SIPP stands for Self-Invested Personal Pension, and it is a great new way for workers in the UK to take control over their plans for retirement, providing them with more flexibility and control when it comes to investing for the future. An added bonus is that workers can choose to invest in property through a SIPP.
Here are the types of properties that are allowed in a SIPP investment plan:
1. Overseas Property
One investment option is property that is overseas. You can opt to purchase an apartment or house in another country and then use it for commercial reasons. Though this can create many advantages for you, it also comes with several disadvantages. There is not only a currency risk, but when you buy property overseas, it also usually involves higher costs than you would incur if you were purchasing and dealing with property based in the UK. In addition, though you may not have to pay UK taxes on the property, you may be liable for local taxes. Therefore, you should think long and hard about whether or not the benefits outweigh the risks of investing in overseas property through your SIPP.
2. Residential Property
You can invest in residential property through a SIPP. However, this property must again be used for commercial purposes. For example, you could buy an apartment with a SIPP and then rent it out to a third party. Or, you can lease it out to someone else. However, if you personally choose to use it, you will have to pay open market rent to your SIPP. Keep in mind that the residential property is meant to provide you with retirement benefits, as it is part of your pension fund only. In addition, another responsibility that will fall upon you is the maintenance of the property you invest in.
3. Commercial Property
Typically, any property that is not considered residential property will fall under the category of commercial property, and you can use your SIPP to invest in these. Care homes, hospitals, prisons, hotels, and other properties that may at first appear residential are actually considered commercial property as well. Other businesses are also considered commercial property, including shops and stores, as well as shopping centres, office buildings, restaurants and cafes, sporting facilities, medical centres such as doctors’ offices, and industrial properties such as warehouses, garages, and distribution centres. As you can tell, when it comes to investing in commercial properties, you have many options, and you can choose the businesses and industries that you want to invest in, in order to help them grow and succeed. So, for example, if you want to support green technology, you can use your SIPP to invest in a property that a company is using to develop eco-friendly products.

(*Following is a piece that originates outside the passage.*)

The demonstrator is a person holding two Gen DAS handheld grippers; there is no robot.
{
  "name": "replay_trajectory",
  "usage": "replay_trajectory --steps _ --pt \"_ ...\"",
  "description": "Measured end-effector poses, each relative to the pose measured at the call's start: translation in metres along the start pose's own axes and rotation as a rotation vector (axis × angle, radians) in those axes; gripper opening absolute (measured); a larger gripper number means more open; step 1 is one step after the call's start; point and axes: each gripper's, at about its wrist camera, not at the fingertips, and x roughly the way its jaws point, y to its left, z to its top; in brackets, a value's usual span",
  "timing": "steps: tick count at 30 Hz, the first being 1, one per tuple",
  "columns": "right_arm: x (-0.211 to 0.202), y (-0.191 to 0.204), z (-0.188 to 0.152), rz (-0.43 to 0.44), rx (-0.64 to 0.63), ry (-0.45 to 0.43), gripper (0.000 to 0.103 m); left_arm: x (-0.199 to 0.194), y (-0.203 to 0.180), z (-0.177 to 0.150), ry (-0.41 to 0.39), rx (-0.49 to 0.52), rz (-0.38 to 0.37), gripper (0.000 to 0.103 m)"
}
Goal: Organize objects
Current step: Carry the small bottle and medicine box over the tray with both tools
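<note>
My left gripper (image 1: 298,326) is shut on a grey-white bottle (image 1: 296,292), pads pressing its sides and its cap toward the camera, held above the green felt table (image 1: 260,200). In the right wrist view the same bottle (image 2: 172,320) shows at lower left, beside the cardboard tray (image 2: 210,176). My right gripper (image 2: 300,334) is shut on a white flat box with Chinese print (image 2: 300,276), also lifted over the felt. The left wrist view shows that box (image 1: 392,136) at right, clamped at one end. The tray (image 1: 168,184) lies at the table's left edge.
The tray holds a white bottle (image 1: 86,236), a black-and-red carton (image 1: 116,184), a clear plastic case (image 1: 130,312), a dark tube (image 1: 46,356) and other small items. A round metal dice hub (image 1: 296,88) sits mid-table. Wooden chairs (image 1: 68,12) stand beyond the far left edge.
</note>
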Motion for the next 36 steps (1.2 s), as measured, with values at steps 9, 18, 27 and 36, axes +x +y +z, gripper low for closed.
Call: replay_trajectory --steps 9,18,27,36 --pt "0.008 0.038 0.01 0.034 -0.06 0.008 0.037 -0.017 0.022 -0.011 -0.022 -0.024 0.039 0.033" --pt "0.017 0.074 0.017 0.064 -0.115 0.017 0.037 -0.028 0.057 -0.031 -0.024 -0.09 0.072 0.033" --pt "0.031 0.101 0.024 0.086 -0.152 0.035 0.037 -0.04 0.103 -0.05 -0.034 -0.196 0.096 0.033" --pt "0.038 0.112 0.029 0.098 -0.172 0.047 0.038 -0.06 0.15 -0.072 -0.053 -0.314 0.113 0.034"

You can even use your SIPP to invest in land. Many people choose to invest in agricultural land in the UK, but this, too, falls under the category of commercial property. Another option is to invest in land plots found in large holiday resorts overseas.
If you want to be in control of your pension, consider investing in property. You don’t need a large pension fund to benefit, and you can have as little or as much financial involvement as you want. A SIPP offers great flexibility when it comes to investments, and you are sure to find one that meets your needs.